Go through the data line by line from the top, retyping each exactly, and end with the line that contains "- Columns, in".

(Stored entries)
---------------

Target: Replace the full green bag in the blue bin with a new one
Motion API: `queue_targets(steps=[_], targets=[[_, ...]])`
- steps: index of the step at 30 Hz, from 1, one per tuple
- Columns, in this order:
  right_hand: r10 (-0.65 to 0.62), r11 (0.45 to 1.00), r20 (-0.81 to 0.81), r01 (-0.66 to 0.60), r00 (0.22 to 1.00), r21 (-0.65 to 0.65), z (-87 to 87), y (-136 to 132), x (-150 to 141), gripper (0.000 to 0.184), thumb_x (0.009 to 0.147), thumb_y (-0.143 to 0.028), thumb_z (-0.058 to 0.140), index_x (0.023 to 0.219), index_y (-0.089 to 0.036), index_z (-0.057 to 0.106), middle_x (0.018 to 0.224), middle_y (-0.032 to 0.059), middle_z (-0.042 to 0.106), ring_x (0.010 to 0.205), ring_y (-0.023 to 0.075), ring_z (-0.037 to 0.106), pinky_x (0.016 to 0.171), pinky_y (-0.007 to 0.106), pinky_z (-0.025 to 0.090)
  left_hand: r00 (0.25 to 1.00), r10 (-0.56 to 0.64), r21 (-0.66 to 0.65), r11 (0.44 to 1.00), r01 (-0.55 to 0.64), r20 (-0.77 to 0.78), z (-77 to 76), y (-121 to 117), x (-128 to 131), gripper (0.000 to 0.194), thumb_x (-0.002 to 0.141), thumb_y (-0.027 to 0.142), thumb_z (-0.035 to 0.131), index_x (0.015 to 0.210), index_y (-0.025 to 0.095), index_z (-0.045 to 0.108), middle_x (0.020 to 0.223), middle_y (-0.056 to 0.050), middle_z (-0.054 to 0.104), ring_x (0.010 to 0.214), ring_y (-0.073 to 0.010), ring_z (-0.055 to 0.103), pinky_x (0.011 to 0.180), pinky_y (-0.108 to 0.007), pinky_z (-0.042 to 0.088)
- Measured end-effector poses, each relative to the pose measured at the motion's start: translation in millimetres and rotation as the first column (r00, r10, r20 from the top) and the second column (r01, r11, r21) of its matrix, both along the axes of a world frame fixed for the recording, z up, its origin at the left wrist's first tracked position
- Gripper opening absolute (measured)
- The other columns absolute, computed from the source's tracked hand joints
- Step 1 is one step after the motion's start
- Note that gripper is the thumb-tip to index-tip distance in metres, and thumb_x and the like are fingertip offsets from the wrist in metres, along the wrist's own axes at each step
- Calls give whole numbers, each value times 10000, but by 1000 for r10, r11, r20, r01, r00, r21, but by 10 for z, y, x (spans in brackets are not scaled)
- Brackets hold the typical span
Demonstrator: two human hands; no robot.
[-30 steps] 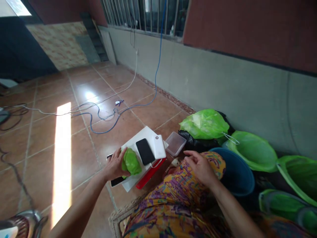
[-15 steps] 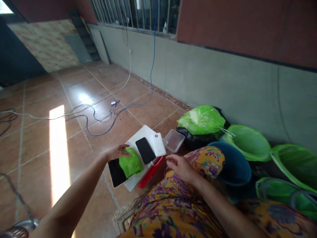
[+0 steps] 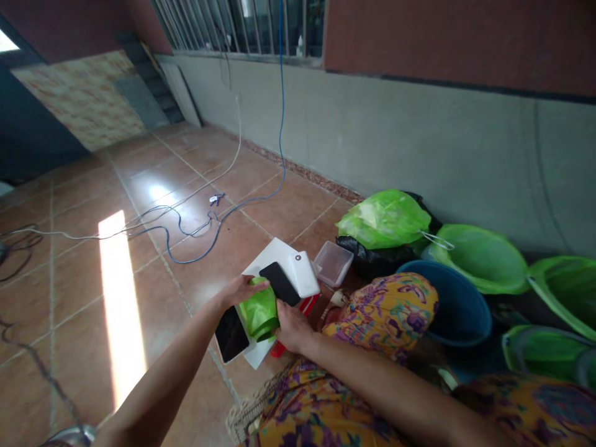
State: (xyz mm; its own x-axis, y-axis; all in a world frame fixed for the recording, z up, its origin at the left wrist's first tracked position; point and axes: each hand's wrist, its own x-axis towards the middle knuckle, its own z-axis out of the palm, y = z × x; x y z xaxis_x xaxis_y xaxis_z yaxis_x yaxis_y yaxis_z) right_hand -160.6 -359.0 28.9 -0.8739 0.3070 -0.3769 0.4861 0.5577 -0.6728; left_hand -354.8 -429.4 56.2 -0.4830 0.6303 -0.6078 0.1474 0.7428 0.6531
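**Both Hands on the Green Plastic Bundle**

The left hand [image 3: 246,290] grips the light-green, thin plastic bundle [image 3: 259,309] at its far left edge. The right hand [image 3: 293,326] is closed on the right side of the bundle, fingers bent; its fingertips are partly hidden. The bundle is located above the flat white rectangular board [image 3: 274,249], between the hands.

Adjacent items:
- Black-screened rectangular phone [image 3: 280,283]: on the board, just beside the bundle, far right side.
- White rectangular device with a round dark mark [image 3: 303,275]: right of the phone.
- Pale-framed, black-screened tablet [image 3: 231,335]: at the left edge of the board.
- Red object [image 3: 309,305]: at the board's near right edge, partly covered.
- Clear square plastic container [image 3: 334,264]: right of the white device.
- Round blue plastic tub [image 3: 454,307]: farther right, beside the patterned yellow cloth [image 3: 391,307].
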Motion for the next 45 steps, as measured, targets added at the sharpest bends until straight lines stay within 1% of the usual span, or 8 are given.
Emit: queue_targets(steps=[6,11,16,22,29,33,39,45], targets=[[-271,871,-316,92,909,-483,414,370,621,402,830,-276,716,1211,-194,617,1122,79,735,1006,244,697,883,360,550,899,181,307,898,-317,399,362,28,352,715,778,776,608,1073,141,751,993,-110,794,1073,-322,698,940,-385,514],[-494,696,-342,128,800,-706,510,509,1346,317,890,-408,684,1148,-225,703,1097,41,754,1036,232,691,957,376,539,416,33,232,789,-569,909,236,447,1195,516,903,601,566,1048,140,746,1004,-121,800,1087,-314,723,1045,-436,497],[-596,707,-338,277,728,-651,461,527,1999,366,882,-424,692,1196,-237,701,1151,57,749,1066,254,688,984,417,531,111,-26,82,840,-536,993,105,833,1908,395,916,464,579,988,115,748,934,-114,806,1046,-303,743,1075,-443,496],[-819,567,-343,553,460,-611,613,597,2417,956,728,-364,847,1544,-264,359,1395,113,631,1247,271,620,1077,446,473,216,40,45,927,-373,976,287,1134,2219,518,929,502,595,1255,106,667,1063,-142,792,1054,-320,742,1042,-458,521],[-984,165,-117,428,137,-889,885,784,2393,535,644,-567,863,999,-195,715,928,60,782,848,241,726,778,348,566,360,-195,277,941,-194,913,297,1107,2209,505,838,431,733,1243,139,667,1029,-99,801,1044,-291,739,1000,-389,543],[-992,36,9,341,129,-939,1037,838,2420,520,644,-615,846,920,-191,725,866,52,780,772,218,718,730,328,565,370,-252,338,923,-187,894,243,1009,2236,521,829,385,748,1289,169,634,1039,-77,797,952,-254,755,896,-345,586],[-961,136,-32,367,275,-920,1047,586,2486,555,648,-512,883,1077,-204,713,942,48,783,832,225,742,790,352,578,367,-148,271,911,-311,918,346,921,2426,511,909,435,651,1358,202,580,1111,-72,776,892,-213,749,728,-284,613],[-961,165,-10,543,277,-824,933,433,2781,450,690,-519,860,941,-169,731,821,31,773,683,163,705,657,267,550,121,34,2,957,-290,992,430,797,2601,457,974,536,496,1205,181,669,1080,-95,783,934,-227,753,814,-340,608]])
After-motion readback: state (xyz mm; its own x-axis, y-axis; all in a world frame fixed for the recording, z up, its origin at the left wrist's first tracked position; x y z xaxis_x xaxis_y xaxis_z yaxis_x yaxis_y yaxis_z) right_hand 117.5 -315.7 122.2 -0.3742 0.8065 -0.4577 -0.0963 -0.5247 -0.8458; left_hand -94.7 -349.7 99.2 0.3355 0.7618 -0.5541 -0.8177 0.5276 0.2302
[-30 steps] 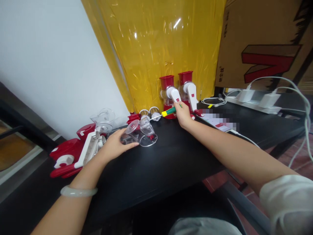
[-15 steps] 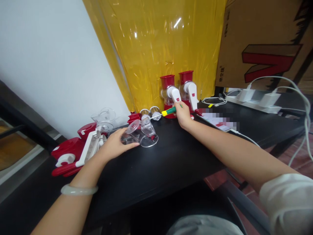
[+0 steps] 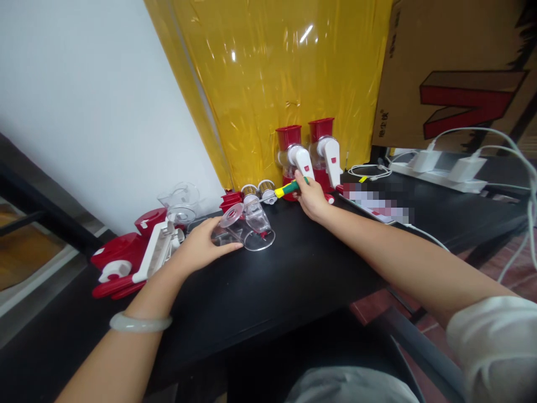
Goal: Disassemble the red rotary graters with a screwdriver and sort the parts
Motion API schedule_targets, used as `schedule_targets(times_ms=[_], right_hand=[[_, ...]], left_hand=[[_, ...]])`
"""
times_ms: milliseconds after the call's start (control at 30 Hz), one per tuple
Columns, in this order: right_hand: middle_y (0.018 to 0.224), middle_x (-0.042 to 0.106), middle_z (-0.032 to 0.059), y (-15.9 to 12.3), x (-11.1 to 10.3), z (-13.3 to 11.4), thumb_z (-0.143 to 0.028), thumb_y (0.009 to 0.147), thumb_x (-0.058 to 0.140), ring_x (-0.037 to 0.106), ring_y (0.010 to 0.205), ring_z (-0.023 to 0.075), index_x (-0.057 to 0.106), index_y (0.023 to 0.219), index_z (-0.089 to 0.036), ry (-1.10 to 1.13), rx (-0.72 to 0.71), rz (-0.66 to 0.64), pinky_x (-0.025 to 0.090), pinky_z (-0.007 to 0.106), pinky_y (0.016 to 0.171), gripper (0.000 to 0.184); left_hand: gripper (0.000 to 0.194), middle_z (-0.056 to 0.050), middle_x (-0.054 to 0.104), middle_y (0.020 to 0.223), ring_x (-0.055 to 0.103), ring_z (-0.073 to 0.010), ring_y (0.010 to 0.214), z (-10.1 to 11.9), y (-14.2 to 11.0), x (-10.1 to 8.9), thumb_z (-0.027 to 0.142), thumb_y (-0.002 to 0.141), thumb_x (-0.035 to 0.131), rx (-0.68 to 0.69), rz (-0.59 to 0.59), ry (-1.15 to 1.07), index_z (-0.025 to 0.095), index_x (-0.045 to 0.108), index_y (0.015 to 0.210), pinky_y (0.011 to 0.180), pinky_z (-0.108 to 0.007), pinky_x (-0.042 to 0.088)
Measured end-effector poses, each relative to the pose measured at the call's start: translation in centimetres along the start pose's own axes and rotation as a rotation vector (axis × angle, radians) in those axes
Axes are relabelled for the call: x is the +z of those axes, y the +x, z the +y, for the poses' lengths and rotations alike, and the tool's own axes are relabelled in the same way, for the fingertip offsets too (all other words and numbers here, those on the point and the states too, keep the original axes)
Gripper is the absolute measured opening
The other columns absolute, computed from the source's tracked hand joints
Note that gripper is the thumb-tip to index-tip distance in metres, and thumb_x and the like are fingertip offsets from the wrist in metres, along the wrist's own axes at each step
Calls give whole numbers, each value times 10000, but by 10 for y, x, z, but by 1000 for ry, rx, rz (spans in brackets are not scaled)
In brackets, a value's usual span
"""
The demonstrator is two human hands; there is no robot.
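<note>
My left hand (image 3: 205,243) is wrapped round a clear plastic grater housing (image 3: 239,230) that lies tilted on the black table. Its round open rim faces me, and my fingers on its far side are partly hidden. In my right hand (image 3: 311,196) is a screwdriver with a green and yellow handle (image 3: 288,189). The thin metal shaft points left to the upper part of the housing; whether its tip touches is too small to tell. Just behind are two metal grater drums (image 3: 267,191) and a red plastic part (image 3: 231,200).
Two assembled red and white rotary graters (image 3: 324,154) stand at the yellow curtain (image 3: 268,84). To the left lie red bases (image 3: 119,252), a white frame part (image 3: 154,252) and another clear housing (image 3: 181,201). On the right are a phone (image 3: 371,204), a power strip (image 3: 440,178) and cables.
My right hand has shifted its hold, and the screwdriver handle now tilts up more. My left hand keeps its hold on the housing. The whole view has moved slightly.
</note>
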State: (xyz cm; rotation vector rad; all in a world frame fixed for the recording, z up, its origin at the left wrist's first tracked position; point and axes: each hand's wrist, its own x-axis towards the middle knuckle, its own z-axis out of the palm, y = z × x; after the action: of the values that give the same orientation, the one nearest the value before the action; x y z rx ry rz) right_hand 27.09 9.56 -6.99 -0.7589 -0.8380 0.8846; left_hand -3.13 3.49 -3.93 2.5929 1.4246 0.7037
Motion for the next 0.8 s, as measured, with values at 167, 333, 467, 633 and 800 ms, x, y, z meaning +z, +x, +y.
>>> schedule_targets(times_ms=[167, 333, 467, 633, 800], right_hand=[[567, 403, -74, 1, -4, 2, -647, 803, 625, 424, 481, 86, 434, 765, -236, -74, 6, -13, 353, 231, 467, 455], [565, 391, -87, -4, 0, -7, -513, 834, 650, 384, 464, 72, 428, 783, -236, -33, 68, -14, 339, 212, 463, 359], [600, 443, -78, -8, 8, -17, -294, 885, 545, 426, 474, 67, 436, 805, -224, 86, 149, 19, 361, 203, 482, 153], [609, 452, -65, -4, 4, -13, -384, 898, 513, 443, 474, 79, 436, 801, -227, 60, 132, 9, 379, 218, 476, 200], [530, 327, -93, 0, -4, -5, -578, 849, 590, 355, 434, 75, 402, 764, -243, -108, 31, -43, 339, 224, 450, 393]], left_hand=[[689, -112, 670, 1180, 653, -327, 1038, -1, 0, 1, 682, 735, 744, 0, -3, 3, 191, 614, 1200, 908, -486, 538], [707, -121, 664, 1195, 646, -333, 1057, 0, -1, 1, 688, 725, 748, -4, 2, 5, 184, 606, 1201, 924, -493, 533], [680, -112, 672, 1183, 652, -325, 1045, 2, -1, -1, 676, 739, 743, -10, -20, -4, 189, 611, 1195, 926, -481, 533], [662, -110, 671, 1177, 656, -325, 1030, 1, -1, 0, 678, 736, 744, 0, -1, 2, 199, 619, 1175, 893, -467, 544], [690, -116, 663, 1194, 648, -320, 1046, 1, -1, 1, 677, 739, 744, 0, -5, -2, 188, 607, 1206, 917, -475, 534]])
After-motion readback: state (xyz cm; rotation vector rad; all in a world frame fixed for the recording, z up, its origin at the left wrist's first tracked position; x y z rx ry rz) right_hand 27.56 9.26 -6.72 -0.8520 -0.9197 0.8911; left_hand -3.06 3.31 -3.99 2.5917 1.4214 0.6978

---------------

Result below:
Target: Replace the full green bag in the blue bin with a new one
Motion API: `queue_targets(steps=[_], targets=[[_, ...]])`
- steps: index of the step at 30 Hz, from 1, one per tuple
- Columns, in this order:

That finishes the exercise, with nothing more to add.